* Exercise:
Reproduce every line of the data, exactly and without its pictures.

━━━━━ Data provided ━━━━━

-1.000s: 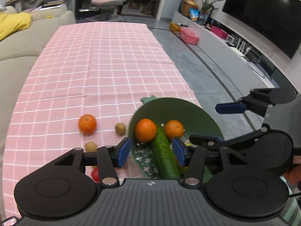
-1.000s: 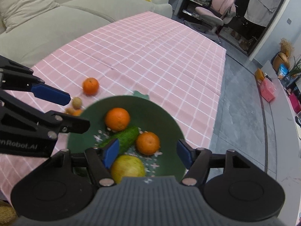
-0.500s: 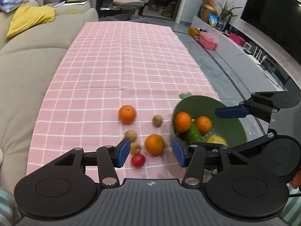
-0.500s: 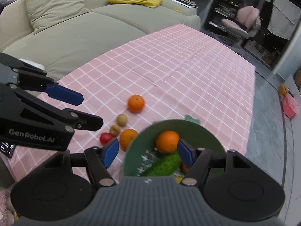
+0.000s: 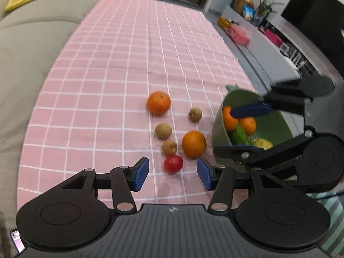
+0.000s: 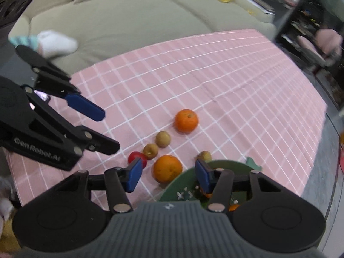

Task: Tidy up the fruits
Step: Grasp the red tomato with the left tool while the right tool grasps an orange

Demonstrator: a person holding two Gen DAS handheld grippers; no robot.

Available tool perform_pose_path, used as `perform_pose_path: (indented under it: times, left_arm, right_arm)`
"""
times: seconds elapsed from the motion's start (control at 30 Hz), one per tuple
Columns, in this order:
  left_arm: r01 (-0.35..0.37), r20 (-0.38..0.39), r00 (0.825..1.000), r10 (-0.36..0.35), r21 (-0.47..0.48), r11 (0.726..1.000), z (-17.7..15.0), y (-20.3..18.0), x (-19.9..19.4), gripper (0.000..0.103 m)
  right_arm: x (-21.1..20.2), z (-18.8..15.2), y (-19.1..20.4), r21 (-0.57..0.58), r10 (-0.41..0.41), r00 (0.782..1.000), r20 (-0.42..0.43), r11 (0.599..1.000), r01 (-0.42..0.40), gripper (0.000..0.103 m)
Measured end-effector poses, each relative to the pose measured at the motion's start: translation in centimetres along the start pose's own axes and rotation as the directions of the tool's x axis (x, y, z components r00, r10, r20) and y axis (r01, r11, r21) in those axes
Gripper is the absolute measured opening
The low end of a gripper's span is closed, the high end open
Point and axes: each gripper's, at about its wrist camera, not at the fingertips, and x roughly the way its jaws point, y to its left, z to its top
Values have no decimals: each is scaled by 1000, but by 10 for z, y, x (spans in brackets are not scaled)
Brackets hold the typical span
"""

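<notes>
Fruit lies in a loose cluster on the pink checked tablecloth, toward the near end of the table and close to its right-hand edge. Farthest from the near edge sits an orange. Nearer in are three small brown fruits: one out toward the bowl, one in the middle of the cluster, and one just beside a second, larger orange. A small red fruit lies closest to the near edge, just beside the last brown fruit.

At the table's right-hand edge stands a green bowl, which appears tipped in the left wrist view. Inside it are two more oranges, a green cucumber and something yellow, partly hidden.

The left gripper hangs with its blue pads spread wide apart, nothing between them; the red fruit shows in the gap, just ahead of the tips. The right gripper is likewise spread and holding nothing, poised over the bowl's rim with the larger orange seen between its pads. From the left wrist view its upper blue pad reaches across the bowl's mouth.

A beige sofa runs along the table's left-hand edge.
</notes>
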Motion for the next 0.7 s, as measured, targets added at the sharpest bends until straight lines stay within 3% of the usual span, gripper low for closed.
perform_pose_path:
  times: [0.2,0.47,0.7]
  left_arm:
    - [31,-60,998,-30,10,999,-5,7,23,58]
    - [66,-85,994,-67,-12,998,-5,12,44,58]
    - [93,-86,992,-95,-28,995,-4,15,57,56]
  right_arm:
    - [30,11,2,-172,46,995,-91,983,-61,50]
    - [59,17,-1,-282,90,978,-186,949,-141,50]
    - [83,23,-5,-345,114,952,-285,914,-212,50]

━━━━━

* Reply:
-1.000s: 
-1.000s: 
-0.500s: 
-0.500s: 
+0.000s: 
+0.000s: 

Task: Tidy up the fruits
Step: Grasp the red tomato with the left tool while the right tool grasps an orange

Demonstrator: a person holding two Gen DAS handheld grippers; no robot.

Available tool perform_pose_path, used as `perform_pose_path: (indented under it: times, left_arm, right_arm)`
"""
times: seconds elapsed from the motion's start (control at 30 Hz), one per tuple
Columns, in this order:
  left_arm: r01 (-0.35..0.37), r20 (-0.38..0.39), r00 (0.825..1.000), r10 (-0.36..0.35), r21 (-0.47..0.48), r11 (0.726..1.000), z (-17.7..15.0), y (-20.3..18.0), x (-19.9..19.4), gripper (0.000..0.103 m)
  right_arm: x (-21.1..20.2), z (-18.8..15.2), y (-19.1..20.4), r21 (-0.57..0.58), r10 (-0.41..0.41), r00 (0.782..1.000), r20 (-0.42..0.43), r11 (0.599..1.000), r01 (-0.42..0.40), gripper (0.000..0.103 m)
Measured end-effector poses, each relative to the pose measured at the motion's start: translation in centimetres along the start pose's own axes and rotation as the directions of the tool's x axis (x, y, z components r00, r10, r20) and y axis (r01, r11, r21) in those axes
Gripper is the absolute measured opening
The low end of a gripper's span is closed, the high end open
Point and axes: each gripper's, at about its wrist camera, not at the fingertips, and x roughly the way its jaws point, y to its left, z to its top
Values have no decimals: each is scaled by 1000, but by 10 for z, y, x (spans in brackets are not scaled)
Brackets hold the typical span
"""

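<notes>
Fruit lies in a loose cluster on the pink checked tablecloth, toward the near end of the table and close to its right-hand edge. Farthest from the near edge sits an orange. Nearer in are three small brown fruits: one out toward the bowl, one in the middle of the cluster, and one just beside a second, larger orange. A small red fruit lies closest to the near edge, just beside the last brown fruit.

At the table's right-hand edge stands a green bowl, which appears tipped in the left wrist view. Inside it are two more oranges, a green cucumber and something yellow, partly hidden.

The left gripper hangs with its blue pads spread wide apart, nothing between them; the red fruit shows in the gap, just ahead of the tips. The right gripper is likewise spread and holding nothing, poised over the bowl's rim with the larger orange seen between its pads. From the left wrist view its upper blue pad reaches across the bowl's mouth.

A beige sofa runs along the table's left-hand edge.
</notes>
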Motion for the next 0.7 s, as measured, targets added at the sharpest bends until straight lines stay within 3% of the usual span, gripper low for closed.
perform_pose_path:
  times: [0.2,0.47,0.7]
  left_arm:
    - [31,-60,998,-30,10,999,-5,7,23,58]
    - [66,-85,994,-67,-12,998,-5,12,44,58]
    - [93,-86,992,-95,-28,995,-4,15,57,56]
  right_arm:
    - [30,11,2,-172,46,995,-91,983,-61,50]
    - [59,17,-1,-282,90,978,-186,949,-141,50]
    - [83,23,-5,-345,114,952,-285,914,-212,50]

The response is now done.